Early approaches to meaning of sentences that are rooted in classical logic, assume that meaning is compositional, i.e. we can build the meaning of a sentence by only considering the meaning of the forming words. However, it has been shown recently that meaning is not compositional in general. Indeed, it has been proven that no model rooted in classical logic or classical probability could describe the emergence of meaning in non-compositional word combinations.

Quantum-Like Models

Moreover, it has been shown that a quantum-like model of word combinations is suitable to explain the emergence of meaning in word combinations. Words are modeled as vectors of a Hilbert Space, and word combinations are modeled as elements of the Tensor product of the spaces corresponding to each word. This procedure is analogous to the modeling of joined quantum entities, and the meaning emergence is analogous to the emergence of bonded states for the joined entity. 

Bruza, K. Kitto, B. Ramm, L.  Sitbon, S. Blomberg, D. Song, Quantum-like non-separability of concept combinations, emergent associates and abduction.  Logic Journal of the IGPL  (in press), 2011.

P. Bruza, Concept combination, emergence and abduction. Proceedings 2010 International Conference on Information Retrieval and Knowledge Management, 1-5, 2010.

Compositional Vector Semantics More Generally

Recent years have seen an accelerating growth in research on compositional distributional semantics.

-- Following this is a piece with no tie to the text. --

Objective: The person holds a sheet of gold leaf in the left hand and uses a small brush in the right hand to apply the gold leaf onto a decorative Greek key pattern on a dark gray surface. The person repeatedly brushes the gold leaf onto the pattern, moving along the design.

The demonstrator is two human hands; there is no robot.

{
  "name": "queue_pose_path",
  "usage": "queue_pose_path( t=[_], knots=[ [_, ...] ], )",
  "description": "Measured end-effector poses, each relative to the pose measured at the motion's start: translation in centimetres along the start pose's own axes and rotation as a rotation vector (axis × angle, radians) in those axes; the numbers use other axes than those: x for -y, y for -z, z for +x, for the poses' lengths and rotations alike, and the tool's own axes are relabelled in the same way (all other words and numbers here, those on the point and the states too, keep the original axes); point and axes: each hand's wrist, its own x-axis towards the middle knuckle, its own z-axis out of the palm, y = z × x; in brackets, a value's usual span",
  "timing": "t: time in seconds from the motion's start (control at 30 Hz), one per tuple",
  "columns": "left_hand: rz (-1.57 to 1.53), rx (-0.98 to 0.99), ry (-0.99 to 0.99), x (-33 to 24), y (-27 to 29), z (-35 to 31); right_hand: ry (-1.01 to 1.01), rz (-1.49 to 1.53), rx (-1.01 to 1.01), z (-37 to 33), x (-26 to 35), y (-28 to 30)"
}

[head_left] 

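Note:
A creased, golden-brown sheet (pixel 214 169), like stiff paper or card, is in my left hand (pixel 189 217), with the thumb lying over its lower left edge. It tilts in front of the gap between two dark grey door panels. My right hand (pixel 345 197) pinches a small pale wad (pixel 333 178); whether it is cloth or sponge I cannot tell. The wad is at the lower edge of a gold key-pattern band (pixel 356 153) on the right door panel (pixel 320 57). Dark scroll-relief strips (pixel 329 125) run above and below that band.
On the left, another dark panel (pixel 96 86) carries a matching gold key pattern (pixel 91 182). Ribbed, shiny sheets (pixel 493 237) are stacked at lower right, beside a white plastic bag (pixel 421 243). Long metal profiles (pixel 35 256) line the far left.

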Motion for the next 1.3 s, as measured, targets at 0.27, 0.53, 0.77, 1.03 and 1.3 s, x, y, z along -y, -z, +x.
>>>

Much of this work uses vector models and many of the operators whose uses are well-established in quantum theory, though the mathematics is often of such a general nature that the "quantum" nature of these models is open to very reasonable questions.

Some of the earliest work in this area was in artificial intelligence, in particular the use of tensor products for composition. 

More recently, computational linguists have made progress in this area, using empirical observations of natural language corpora to build models.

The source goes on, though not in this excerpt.